Remember when you were learning to drive a car? It seemed incredibly difficult – recalling which pedal to push or lever to move, while still keeping a close eye on the road ahead seemed more than the human brain could cope with. So imagine how trainees learning to run JET feel: How could one possibly feel confident enough about all the systems that go together to make the world’s largest fusion experiment?

For a start, the task of “running” JET is divided between two roles, the Session Leader and the Engineer-in-Charge, both of which are rostered between a number of qualified people. At a broad level the session leader is in charge of the scientific aims of the experiment, while the Engineer-in-Charge makes sure that the systems are functioning properly and are used safely. JET’s operation is organised into scientific campaigns which are around six to twelve months long. A campaign consists of a series of experiments, each of which might span over a number of days – a day comprises two shifts, each with a separate Engineer-in-Charge and Session Leader.

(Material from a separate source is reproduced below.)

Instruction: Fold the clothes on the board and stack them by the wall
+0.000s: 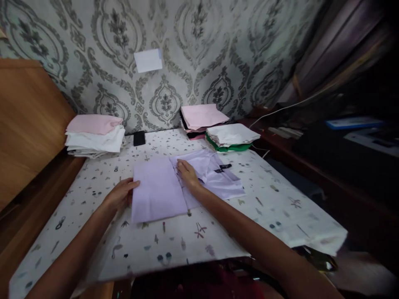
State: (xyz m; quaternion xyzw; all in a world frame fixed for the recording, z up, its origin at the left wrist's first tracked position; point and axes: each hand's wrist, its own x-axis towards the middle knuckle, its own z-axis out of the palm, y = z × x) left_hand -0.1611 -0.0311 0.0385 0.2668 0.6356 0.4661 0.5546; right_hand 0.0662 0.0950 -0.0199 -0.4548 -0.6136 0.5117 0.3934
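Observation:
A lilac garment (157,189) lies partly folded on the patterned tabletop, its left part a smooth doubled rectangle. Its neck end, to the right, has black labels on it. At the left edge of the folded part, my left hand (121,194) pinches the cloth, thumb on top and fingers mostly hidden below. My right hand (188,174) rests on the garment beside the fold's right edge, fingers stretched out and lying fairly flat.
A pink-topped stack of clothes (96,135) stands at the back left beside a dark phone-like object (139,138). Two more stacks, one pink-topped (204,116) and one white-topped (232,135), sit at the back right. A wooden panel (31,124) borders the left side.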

Session Leader and Engineer-in-Charge

In a given shift the Session Leader’s role is to work towards the current experimental goals, picking up where the previous shift left off. To do this they need to be not only accomplished physicists, they need to understand the current experiment, and they need to know what JET is capable of. For instance they need to know how to create the type of plasma scenario required for the experiment. The Engineer-in-Charge oversees the systems as they execute the plan of the Session Leader, ensuring everything is safe for both equipment and personnel. They have the ultimate authority over JET during their shift, and take advice from engineers from all the different areas: power supplies, gases and vacuum systems, heating systems, measurement systems and the computer systems – both safety systems and data acquisition. In actuality the lines blur somewhat and the two roles cooperate closely, says Dr George Sips, from Operations in the JET department, who runs part of the Session Leader training. “Session Leaders have to be creative, to do as much as you can with the machine, but within safe limits. The Engineer in Charge can’t check every single thing; they have to rely on the other person!” Coordinator of the Engineer-in-Charge training, Stuart Knipe, also emphasises the flexibility required of the Engineer-in-Charge in the face of a creative session leader: “It’s an experiment; things change, it’s not always black and white, you need to use your nous and your engineering intuition.”

Extensive trainings

Both training regimes are extensive and include lectures, practical exercises and then an extended apprenticeship of sitting alongside a range of experienced staff to watch and learn, and then gradually taking the reins. There is not a regular intake for trainees, as it can be difficult to find a good time to schedule a training programme. However when the numbers of Session Leaders or Engineers-in-Charge begin to decline, then a call is issued, often during the lower intensity times such as a maintenance shutdown. Says coordinator of Engineer-in-Charge training Dr Stuart Knipe. “We put a call out to department managers to nominate people who are capable, available and willing.” The trainee Engineers-in-Charge receive 32 lectures over a six month period, and then sit in on ten shifts with different Engineers-in-Charge.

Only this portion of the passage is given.